Calls

Learn call syntax as its own reading skill before adding dot-calls.

A call is where a named action receives its inputs. The shape is simple: the function name says what will happen, and the arguments say what it happens to.

let greet (name : String) : String := name;
let message := greet("Musi");
message;

Calls are easiest to read when the arguments are already named. sendInvoice(customer, invoice) tells a clearer story than a call filled with nested construction. When an argument needs work, consider giving that work a name first.

Call sites are part of the design

The caller is often where an API succeeds or fails. A function that is technically correct but awkward to call will spread awkward code through the package. Prefer argument order that reads like an everyday sentence: actor, object, detail.

Nested calls

Nested calls are fine when each layer is short. They become hard when the reader has to count parentheses to understand the job. If a line starts to look like a stack of boxes, put one box on the table and name it.
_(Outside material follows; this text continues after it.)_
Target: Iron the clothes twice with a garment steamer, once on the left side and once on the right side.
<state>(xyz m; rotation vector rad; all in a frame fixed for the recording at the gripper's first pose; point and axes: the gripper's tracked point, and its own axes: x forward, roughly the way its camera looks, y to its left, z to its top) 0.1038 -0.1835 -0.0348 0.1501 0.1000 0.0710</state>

Core forms are the small hand tools of the language. Literals are raw materials, calls ask for work, operators join values, ranges mark spans, and lambdas carry a small action around. Each form should feel boring before you rely on it inside larger data or effect code.

When a core form feels hard, place it in a plain story. A ticket price plus a fee, a room number in a range, a message sent through a callable, or a small action saved as a lambda is enough. The syntax matters because it keeps that story exact.